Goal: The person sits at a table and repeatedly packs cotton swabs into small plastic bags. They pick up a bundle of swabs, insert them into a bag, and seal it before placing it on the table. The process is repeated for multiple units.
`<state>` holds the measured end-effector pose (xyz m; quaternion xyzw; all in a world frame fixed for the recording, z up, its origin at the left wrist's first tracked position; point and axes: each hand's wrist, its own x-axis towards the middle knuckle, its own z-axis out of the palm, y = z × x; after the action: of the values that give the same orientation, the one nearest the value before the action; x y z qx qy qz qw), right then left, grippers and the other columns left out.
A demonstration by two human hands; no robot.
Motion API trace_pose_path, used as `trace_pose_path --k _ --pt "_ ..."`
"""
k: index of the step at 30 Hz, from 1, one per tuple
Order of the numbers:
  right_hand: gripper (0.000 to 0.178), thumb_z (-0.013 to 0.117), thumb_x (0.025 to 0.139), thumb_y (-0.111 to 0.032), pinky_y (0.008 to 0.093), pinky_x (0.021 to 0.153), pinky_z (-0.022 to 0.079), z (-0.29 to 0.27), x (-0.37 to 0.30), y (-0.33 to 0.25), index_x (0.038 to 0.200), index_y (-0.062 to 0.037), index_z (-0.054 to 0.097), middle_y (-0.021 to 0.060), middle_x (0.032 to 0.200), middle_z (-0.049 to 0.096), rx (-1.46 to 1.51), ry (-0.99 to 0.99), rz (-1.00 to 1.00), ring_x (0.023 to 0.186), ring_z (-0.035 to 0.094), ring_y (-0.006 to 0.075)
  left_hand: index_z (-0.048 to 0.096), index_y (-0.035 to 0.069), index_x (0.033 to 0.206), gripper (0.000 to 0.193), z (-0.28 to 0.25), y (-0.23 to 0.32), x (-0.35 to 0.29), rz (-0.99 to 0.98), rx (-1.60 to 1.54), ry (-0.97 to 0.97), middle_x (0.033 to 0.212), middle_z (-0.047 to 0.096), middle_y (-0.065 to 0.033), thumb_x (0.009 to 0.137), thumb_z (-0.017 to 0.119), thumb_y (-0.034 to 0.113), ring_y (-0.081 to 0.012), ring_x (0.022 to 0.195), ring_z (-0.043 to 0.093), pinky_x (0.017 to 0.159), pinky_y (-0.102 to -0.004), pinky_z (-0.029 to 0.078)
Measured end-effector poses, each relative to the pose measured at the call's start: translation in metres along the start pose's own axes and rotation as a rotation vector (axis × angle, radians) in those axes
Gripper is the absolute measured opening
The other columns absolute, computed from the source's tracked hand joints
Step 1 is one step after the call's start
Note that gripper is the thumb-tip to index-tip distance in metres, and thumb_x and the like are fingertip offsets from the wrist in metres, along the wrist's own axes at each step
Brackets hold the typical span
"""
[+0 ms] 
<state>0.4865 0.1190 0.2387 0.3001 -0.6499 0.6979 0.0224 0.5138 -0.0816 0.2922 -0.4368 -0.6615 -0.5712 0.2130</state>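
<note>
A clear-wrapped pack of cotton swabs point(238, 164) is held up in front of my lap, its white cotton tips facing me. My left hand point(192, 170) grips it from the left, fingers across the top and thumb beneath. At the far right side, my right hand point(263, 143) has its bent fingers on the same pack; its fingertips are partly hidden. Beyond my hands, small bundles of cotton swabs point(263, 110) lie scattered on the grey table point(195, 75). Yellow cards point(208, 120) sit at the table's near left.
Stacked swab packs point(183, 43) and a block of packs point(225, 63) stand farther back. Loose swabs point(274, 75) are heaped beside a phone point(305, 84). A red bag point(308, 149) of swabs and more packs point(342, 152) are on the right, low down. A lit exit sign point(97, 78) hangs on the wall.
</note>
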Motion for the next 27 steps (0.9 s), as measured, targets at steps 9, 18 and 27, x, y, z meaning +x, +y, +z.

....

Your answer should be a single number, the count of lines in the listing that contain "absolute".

2